*WHAT IS BEING ASKED:*
Your task is to transcribe the data in full.

BEGIN DATA TO EXAMINE

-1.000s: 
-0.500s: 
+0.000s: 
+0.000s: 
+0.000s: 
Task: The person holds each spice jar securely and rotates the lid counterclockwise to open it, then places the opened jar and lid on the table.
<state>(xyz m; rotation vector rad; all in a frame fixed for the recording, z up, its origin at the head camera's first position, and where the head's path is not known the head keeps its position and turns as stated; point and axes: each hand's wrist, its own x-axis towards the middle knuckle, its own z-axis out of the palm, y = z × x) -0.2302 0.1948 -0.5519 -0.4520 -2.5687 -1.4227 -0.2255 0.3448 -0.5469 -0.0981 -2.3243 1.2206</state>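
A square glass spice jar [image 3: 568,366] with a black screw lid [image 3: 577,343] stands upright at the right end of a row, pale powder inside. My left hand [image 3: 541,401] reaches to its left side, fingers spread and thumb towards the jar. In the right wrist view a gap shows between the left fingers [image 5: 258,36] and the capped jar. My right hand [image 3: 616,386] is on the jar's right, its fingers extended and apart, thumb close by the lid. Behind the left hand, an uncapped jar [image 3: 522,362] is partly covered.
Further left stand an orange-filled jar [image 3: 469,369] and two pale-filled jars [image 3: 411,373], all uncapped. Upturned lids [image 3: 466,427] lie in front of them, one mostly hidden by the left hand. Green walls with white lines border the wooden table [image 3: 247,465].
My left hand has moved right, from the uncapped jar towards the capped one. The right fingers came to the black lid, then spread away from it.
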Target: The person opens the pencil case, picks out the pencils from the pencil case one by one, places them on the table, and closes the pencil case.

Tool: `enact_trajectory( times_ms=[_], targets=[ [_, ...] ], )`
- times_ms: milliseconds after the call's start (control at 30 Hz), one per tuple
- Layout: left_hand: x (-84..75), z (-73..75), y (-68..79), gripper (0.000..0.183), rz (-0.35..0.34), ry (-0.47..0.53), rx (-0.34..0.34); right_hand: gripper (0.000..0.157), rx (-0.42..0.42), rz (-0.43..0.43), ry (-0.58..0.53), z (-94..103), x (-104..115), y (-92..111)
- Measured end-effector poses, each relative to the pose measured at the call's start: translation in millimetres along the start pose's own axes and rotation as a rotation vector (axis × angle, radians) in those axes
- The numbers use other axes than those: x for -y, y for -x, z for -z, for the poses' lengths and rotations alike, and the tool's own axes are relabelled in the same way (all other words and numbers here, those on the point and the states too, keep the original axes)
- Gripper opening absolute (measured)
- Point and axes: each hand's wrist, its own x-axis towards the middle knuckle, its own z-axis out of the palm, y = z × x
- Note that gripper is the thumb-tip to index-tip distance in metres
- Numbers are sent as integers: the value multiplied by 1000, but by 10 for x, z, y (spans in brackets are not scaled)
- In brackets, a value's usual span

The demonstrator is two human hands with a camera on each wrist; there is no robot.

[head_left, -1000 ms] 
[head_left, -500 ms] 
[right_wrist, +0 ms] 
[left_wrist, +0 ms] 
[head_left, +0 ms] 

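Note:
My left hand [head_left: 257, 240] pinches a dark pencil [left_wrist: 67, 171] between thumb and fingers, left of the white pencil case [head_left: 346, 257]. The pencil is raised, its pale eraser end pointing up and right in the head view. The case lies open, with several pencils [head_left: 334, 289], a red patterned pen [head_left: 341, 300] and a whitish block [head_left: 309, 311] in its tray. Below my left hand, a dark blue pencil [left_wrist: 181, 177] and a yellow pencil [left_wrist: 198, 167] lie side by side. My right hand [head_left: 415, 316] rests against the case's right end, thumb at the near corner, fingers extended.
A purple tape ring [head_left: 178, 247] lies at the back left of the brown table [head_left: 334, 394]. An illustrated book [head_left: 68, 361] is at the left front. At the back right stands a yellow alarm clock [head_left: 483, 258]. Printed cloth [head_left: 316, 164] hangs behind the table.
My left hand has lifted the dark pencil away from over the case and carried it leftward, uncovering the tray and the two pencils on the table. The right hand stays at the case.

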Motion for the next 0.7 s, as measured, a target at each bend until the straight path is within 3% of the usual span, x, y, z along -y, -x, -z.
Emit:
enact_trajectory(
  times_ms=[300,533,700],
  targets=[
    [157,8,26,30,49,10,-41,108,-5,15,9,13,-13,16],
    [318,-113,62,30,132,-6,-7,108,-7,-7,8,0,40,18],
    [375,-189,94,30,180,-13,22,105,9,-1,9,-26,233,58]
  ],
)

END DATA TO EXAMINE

*ANSWER SECTION:*
-1.000s: 
-0.500s: 
+0.000s: 
+0.000s: 
+0.000s: 
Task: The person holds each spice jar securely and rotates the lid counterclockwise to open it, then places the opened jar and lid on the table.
<state>(xyz m; rotation vector rad; all in a frame fixed for the recording, z up, its origin at the head camera's first position, and where the head's path is not known the head keeps its position and turns as stated; point and axes: each hand's wrist, its own x-axis towards the middle knuckle, its own z-axis out of the palm, y = z × x) -0.2302 0.1948 -0.5519 -0.4520 -2.5687 -1.4227 -0.2255 0.3448 -0.5469 -0.0981 -2.3243 1.2206</state>
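A square glass spice jar [image 3: 568,366] with a black screw lid [image 3: 577,343] stands upright at the right end of a row, pale powder inside. My left hand [image 3: 541,401] reaches to its left side, fingers spread and thumb towards the jar. In the right wrist view a gap shows between the left fingers [image 5: 258,36] and the capped jar. My right hand [image 3: 616,386] is on the jar's right, its fingers extended and apart, thumb close by the lid. Behind the left hand, an uncapped jar [image 3: 522,362] is partly covered.
Further left stand an orange-filled jar [image 3: 469,369] and two pale-filled jars [image 3: 411,373], all uncapped. Upturned lids [image 3: 466,427] lie in front of them, one mostly hidden by the left hand. Green walls with white lines border the wooden table [image 3: 247,465].
My left hand has moved right, from the uncapped jar towards the capped one. The right fingers came to the black lid, then spread away from it.
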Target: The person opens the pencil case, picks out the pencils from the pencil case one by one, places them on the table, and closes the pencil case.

Tool: `enact_trajectory( times_ms=[_], targets=[ [_, ...] ], )`
- times_ms: milliseconds after the call's start (control at 30 Hz), one per tuple
- Layout: left_hand: x (-84..75), z (-73..75), y (-68..79), gripper (0.000..0.183), rz (-0.35..0.34), ry (-0.47..0.53), rx (-0.34..0.34); right_hand: gripper (0.000..0.157), rx (-0.42..0.42), rz (-0.43..0.43), ry (-0.58..0.53), z (-94..103), x (-104..115), y (-92..111)
- Measured end-effector poses, each relative to the pose measured at the call's start: translation in millimetres along the start pose's own axes and rotation as a rotation vector (axis × angle, radians) in those axes
- The numbers use other axes than those: x for -y, y for -x, z for -z, for the poses' lengths and rotations alike, and the tool's own axes are relabelled in the same way (all other words and numbers here, those on the point and the states too, keep the original axes)
- Gripper opening absolute (measured)
- Point and axes: each hand's wrist, its own x-axis towards the middle knuckle, its own z-axis out of the palm, y = z × x
- Note that gripper is the thumb-tip to index-tip distance in metres
- Numbers are sent as integers: the value multiplied by 1000, but by 10 for x, z, y (spans in brackets are not scaled)
- In brackets, a value's usual span

The demonstrator is two human hands with a camera on each wrist; there is no robot.

[head_left, -1000 ms] 
[head_left, -500 ms] 
[right_wrist, +0 ms] 
[left_wrist, +0 ms] 
[head_left, +0 ms] 

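Note:
My left hand [head_left: 257, 240] pinches a dark pencil [left_wrist: 67, 171] between thumb and fingers, left of the white pencil case [head_left: 346, 257]. The pencil is raised, its pale eraser end pointing up and right in the head view. The case lies open, with several pencils [head_left: 334, 289], a red patterned pen [head_left: 341, 300] and a whitish block [head_left: 309, 311] in its tray. Below my left hand, a dark blue pencil [left_wrist: 181, 177] and a yellow pencil [left_wrist: 198, 167] lie side by side. My right hand [head_left: 415, 316] rests against the case's right end, thumb at the near corner, fingers extended.
A purple tape ring [head_left: 178, 247] lies at the back left of the brown table [head_left: 334, 394]. An illustrated book [head_left: 68, 361] is at the left front. At the back right stands a yellow alarm clock [head_left: 483, 258]. Printed cloth [head_left: 316, 164] hangs behind the table.
My left hand has lifted the dark pencil away from over the case and carried it leftward, uncovering the tray and the two pencils on the table. The right hand stays at the case.
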
Motion for the next 0.7 s, as measured, a target at each bend until the straight path is within 3% of the usual span, x, y, z along -y, -x, -z.
Emit:
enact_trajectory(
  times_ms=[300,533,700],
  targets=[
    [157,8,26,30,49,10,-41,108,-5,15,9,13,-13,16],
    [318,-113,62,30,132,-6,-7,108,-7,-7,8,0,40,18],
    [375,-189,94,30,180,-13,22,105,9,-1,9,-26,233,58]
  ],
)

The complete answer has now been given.